As a mother myself, I would be heartbroken and would simply continue to try to make contact with my son. I would try phoning him during work hours, when he is not around his wife. As a last resort I would intercept him outside home (e.g. at or after work).
I get all the comments about crazy MILs, but crazy young wives are probably at least as common; we just don’t read about them as much on Wedding Bee. If the aunt doesn’t seem crazy to you then I’m inclined to believe her.
My suspicion is she has done something to offend her DIL, possibly unintentionally.
Post # 14
I’d pay good money to know the son’s side of the story.
My SO and I are *this close* to cutting off the relationship with his mother, for a zillion reasons, but I’m sure if we do she’ll be confounded. She’ll think there’s no reason at all, and she can’t understand it, and she’ll want explanations that we won’t want to give (because it won’t be worth it, and she’ll just use it as an opportunity to manipulate or freak out).

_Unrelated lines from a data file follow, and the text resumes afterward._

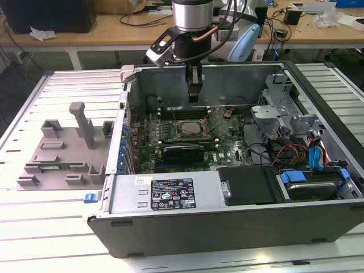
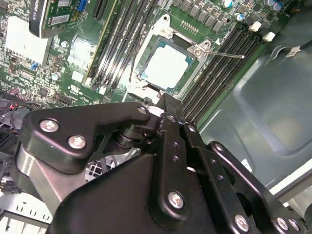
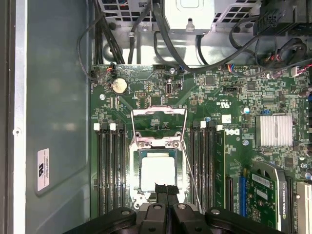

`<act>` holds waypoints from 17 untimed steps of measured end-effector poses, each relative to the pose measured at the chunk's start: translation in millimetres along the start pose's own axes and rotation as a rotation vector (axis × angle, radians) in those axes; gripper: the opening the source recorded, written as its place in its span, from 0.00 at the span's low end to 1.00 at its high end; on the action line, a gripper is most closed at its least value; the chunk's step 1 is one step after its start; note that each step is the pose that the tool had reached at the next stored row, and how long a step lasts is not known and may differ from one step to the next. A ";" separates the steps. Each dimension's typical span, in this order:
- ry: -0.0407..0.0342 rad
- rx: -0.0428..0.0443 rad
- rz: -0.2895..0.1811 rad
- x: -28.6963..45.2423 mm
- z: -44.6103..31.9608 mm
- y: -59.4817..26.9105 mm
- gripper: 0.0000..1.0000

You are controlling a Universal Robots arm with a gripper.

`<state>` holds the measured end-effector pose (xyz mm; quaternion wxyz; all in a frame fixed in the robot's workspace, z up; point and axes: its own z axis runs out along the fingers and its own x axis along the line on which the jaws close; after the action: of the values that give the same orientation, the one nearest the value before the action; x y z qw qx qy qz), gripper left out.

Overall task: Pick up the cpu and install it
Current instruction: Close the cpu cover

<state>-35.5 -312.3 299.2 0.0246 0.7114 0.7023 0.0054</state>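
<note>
Pincer (image 1: 193, 98) is clenched, both fingers pressed flat together with nothing between them, and it hangs over the socket (image 3: 157, 145) inside the open computer case (image 1: 170, 196). In the first wrist view the fingertips (image 3: 161, 189) sit right at the edge of the cpu (image 3: 157, 173), but I can't tell if they actually touch it. The cpu lies flat in the socket, silver top up, with a thin greenish rim around it (the second wrist view shows the cpu (image 2: 165, 66) seated the same way). The socket's load plate (image 3: 159, 122) is flipped back open, and the thin lever (image 3: 190, 170) runs along one side of it. Rows of black memory slots (image 3: 109, 165) flank the socket on both sides of the green motherboard (image 3: 219, 97), and a graphics card (image 3: 263, 190) sits further along. Outside the case, on the exterior view's left, a grey fixture (image 1: 57, 153) rests on the slatted worktop (image 1: 34, 250).
</note>
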 end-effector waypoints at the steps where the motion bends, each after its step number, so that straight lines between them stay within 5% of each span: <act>1: -0.0001 0.0000 0.000 0.0 0.0 0.4 0.11; 17: 0.0000 0.0000 0.000 0.3 0.9 21.4 0.11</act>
<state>-14.1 -312.3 299.2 0.0246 0.7115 0.7023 0.0055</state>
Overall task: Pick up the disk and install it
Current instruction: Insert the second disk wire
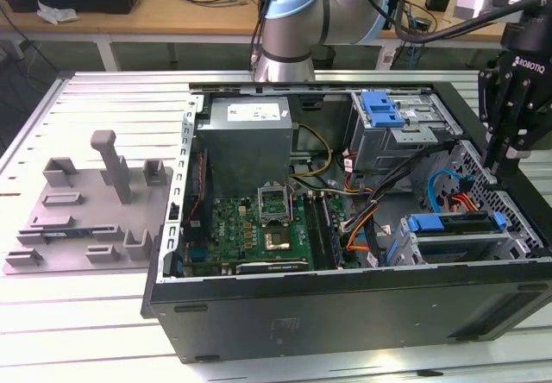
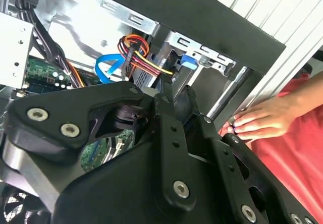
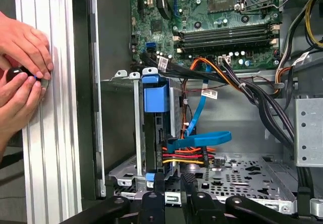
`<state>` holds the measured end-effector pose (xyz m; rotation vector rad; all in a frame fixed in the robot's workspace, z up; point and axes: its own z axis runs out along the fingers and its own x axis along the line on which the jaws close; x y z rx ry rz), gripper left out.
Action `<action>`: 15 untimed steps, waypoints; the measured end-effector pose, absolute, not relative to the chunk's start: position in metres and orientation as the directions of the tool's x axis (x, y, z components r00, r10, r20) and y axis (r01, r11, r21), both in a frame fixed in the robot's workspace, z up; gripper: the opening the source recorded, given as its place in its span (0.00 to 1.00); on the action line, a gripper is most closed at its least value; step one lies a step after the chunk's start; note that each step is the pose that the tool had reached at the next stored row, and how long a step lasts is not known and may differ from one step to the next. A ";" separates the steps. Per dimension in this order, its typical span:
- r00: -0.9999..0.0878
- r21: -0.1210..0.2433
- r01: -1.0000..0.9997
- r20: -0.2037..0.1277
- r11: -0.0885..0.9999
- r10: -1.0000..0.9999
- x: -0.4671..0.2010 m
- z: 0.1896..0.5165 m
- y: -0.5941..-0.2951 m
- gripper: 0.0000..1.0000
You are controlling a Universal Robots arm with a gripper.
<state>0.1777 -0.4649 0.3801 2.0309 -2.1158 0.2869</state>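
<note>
I see the gripper [image 1: 498, 172] hanging over the open computer case [image 1: 345, 305], beside its drive cage [image 1: 457, 241]; the fingers look pressed together with nothing between them. The disk [image 3: 154, 128] sits upright in that cage. A person's hands [image 3: 20, 77] rest on the table just outside the case

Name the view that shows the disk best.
First wrist view: the disk stands edge-on in its bay, blue carrier facing the camera. The exterior view shows its blue carrier top; the second wrist view a blue sliver past the gripper.
</note>
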 end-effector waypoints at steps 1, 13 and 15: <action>-0.043 0.003 -0.999 0.272 0.046 -0.961 0.178 0.380 -0.465 0.28; -0.096 0.065 -0.991 0.277 0.119 -0.956 0.176 0.373 -0.464 0.35; -0.083 0.065 -0.992 0.277 0.104 -0.957 0.174 0.373 -0.464 0.35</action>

I could believe anything – maybe the DIL is a controlling, conniving, manipulative demon. That certainly happens. Or maybe mom is infuriating in ways that she is simply incapable of hearing/understanding – that happens too. Impossible to know.
Post # 15
Unfortunately we can’t really provide much help without knowing the other side of the story. I personally feel that when there are issues like that, then it’s usually the MIL that does something. She either doesn’t realize that she did something offensive, or she doesn’t want to admit fault.
Don’t get me wrong, I feel there are super crazy DILs too. However, your SO’s aunt didn’t mention anything about that, so I don’t think that’s the issue. I don’t think you should try to solve the problem. It’s best that you stay out of it, even if you are close to your SO’s aunt.